2. The consideration by the Plaintiff of any steps (including the making of any claims or bringing of any proceedings) to recover any alleged loss and damage from the Manager and/or the Investment Manager, the Plaintiff’s directors or officers, the Manager and/or the Investment Manager’s directors or officers, or any other party, and the taking of any such steps;
3. The consideration by the Plaintiff of any steps (including, the making of any claims or bringing of any proceedings) to recover any alleged loss and damage by way of a clawback claim against investors and/or leverage providers to whom redemptions and/or payments were made by the Plaintiff; and
4. The funding of these proceedings by Nomura International Plc (‘Nomura’), including, but not limited to, the basis of the entitlement of Nomura to fund the proceedings, its status as a creditor of the Plaintiff, the redemption request allegedly submitted by Nomura in 2008, and the terms on which the litigation is being funded by Nomura.”
129. Having considered these four subcategories I am satisfied that all four subcategories fall within the general category. I did have a slight reservation about subcategory 4, “the funding of these proceedings by Nomura International” but I am satisfied that the taking of this litigation is an attempt by the Plaintiff to mitigate or recover its loss, and as the Plaintiff has in effect agreed in principle to this category in general terms, the issue is whether these are documents which fall within the general category. I am satisfied that the documents which fall within subcategory 4 are indeed documents which are captured by the general category sought at Category 19.
Category 20
130. The Defendant has sought:
“All documents from 30th June 2008 onwards which evidence and/or relate to civil, criminal and regulatory investigations which have been carried out and/or are ongoing arising from the collapse of the Plaintiff and/or each of its Feeder Funds.”

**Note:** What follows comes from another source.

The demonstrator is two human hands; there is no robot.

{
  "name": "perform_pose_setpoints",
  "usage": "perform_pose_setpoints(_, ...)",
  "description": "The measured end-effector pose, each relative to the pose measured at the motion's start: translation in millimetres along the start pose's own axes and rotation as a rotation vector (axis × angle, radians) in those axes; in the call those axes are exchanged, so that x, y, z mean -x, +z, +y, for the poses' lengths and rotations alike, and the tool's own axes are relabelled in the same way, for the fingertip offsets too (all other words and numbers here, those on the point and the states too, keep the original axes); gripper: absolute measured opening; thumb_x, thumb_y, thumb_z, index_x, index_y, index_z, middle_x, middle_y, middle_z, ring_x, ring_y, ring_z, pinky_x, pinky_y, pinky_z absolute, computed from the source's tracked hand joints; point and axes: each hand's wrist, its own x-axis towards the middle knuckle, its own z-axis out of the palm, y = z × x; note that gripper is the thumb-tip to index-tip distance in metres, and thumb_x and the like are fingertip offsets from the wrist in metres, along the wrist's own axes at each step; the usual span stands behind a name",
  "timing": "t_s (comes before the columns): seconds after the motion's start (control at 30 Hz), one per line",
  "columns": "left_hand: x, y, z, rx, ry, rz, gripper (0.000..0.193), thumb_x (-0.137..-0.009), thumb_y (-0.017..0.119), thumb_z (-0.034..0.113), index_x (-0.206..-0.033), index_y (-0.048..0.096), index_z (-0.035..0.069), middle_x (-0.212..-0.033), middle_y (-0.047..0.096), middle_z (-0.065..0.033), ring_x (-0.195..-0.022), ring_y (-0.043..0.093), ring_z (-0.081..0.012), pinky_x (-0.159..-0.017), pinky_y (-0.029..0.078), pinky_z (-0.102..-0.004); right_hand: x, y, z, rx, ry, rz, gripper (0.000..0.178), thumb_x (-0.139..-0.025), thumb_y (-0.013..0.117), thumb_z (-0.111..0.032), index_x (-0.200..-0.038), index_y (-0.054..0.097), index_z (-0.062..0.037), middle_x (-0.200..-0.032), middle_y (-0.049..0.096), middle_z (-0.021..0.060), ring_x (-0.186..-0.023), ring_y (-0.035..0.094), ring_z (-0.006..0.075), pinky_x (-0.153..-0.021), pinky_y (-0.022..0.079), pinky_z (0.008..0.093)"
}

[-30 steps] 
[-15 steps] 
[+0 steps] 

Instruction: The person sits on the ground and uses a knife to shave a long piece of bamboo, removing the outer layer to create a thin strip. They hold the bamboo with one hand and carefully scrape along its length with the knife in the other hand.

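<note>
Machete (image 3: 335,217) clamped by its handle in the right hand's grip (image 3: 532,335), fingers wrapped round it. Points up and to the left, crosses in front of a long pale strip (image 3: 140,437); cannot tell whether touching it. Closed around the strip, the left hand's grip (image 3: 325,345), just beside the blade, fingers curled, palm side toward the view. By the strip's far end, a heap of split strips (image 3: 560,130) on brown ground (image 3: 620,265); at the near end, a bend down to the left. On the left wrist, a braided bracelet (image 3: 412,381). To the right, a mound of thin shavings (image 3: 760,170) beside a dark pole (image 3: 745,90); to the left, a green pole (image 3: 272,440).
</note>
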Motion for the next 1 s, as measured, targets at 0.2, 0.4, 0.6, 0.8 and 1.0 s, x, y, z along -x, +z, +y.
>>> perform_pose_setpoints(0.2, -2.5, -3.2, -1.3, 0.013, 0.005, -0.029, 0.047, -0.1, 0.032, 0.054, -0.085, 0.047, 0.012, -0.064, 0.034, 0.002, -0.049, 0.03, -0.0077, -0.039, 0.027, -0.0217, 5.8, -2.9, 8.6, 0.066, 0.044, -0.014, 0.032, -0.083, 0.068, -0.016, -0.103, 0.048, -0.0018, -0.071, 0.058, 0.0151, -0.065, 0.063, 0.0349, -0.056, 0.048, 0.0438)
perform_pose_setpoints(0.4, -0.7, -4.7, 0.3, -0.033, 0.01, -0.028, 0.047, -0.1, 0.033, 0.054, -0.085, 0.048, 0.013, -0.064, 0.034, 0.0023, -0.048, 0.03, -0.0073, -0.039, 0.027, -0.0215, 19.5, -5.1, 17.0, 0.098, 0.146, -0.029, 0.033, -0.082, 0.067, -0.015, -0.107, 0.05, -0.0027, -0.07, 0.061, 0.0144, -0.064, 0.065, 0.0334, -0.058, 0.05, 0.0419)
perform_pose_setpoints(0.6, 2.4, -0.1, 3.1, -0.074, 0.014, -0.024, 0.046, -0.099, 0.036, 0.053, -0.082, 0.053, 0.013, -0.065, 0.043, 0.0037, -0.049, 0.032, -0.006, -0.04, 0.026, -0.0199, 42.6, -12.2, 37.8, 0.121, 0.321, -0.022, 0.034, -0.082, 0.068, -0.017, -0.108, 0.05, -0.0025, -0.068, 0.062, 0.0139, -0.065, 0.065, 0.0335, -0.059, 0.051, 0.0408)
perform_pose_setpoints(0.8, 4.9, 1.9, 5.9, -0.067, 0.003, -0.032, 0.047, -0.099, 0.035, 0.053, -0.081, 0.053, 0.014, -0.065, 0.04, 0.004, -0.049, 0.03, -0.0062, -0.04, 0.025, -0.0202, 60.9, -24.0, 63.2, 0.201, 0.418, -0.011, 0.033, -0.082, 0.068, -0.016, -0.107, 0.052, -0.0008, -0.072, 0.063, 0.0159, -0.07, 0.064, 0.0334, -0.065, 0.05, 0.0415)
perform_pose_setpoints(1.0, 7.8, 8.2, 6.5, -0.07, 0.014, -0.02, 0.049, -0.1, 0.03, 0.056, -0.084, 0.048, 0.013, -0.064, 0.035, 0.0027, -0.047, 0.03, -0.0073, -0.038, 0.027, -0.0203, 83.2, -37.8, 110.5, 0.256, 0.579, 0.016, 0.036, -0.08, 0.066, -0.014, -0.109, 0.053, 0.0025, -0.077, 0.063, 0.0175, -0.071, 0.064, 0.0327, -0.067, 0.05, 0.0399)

131. The Defendant has also sought the subcategories as follows:
“All documents which evidence and/or relate to:
1. The UK Financial Services Authority (the ‘FSA’) (now known as the Financial Conduct Authority) investigation and decision in relation to the conduct of the Investment Manager and Mr. Alberto Micalizzi;
2. The UK Upper Tribunal (Tax and Chancery Chamber) consideration and determination of Mr. Micalizzi’s appeal against the FSA decision in this regard;
3. The civil and criminal investigations which were, or are being, carried out in Italy arising from the collapse of the Plaintiff and/or each of its Feeder Funds;
4. Any other civil, criminal, and regulatory investigations, in any jurisdiction, arising from the collapse of the Plaintiff and/or each of its Feeder Funds;
5. All witness statements, evidence, expert reports, transcripts and other documents in respect of the above investigations, including, but not limited to, all communications between the Plaintiff and the civil, criminal and regulatory investigatory bodies in each case.”
132. The Plaintiff has refused this category, both in terms of the general category sought and also in the subcategories. The Defendant, however, has said that these documents are relevant. At page 55 of the Defendant’s book of motion papers, at paragraphs 207 and 211 of Mr. McDonnell’s affidavit, it is stated as follows:
“207. The Defendant contends, inter alia, that any alleged losses which the Plaintiff has incurred arise as a result of the wrongful and unlawful actions of the Plaintiff itself perpetrated by those who controlled it, including the Manager, Investment Manager, the directors of the Plaintiff and others. To the extent that civil, criminal, and regulatory investigations into these persons have been carried out and/or are ongoing arising from the collapse of the Plaintiff and/or each of its Feeder Funds, documents regarding such investigations are clearly relevant.
208. For example, as noted above, the Defendant is aware that the UK FSA carried out an investigation and delivered a decision regarding the conduct of the Investment Manager of the Plaintiff and Mr. Alberto Micalizzi arising from the collapse of the Plaintiff, and, specifically the Asseterra Bonds. The Upper Tribunal considered and determined Mr. Micalizzi’s appeal against the FSA decision in this regard. The Defendant understands that the Joint Official Liquidators provided evidence and other assistance to the FSA and/or the Upper Tribunal.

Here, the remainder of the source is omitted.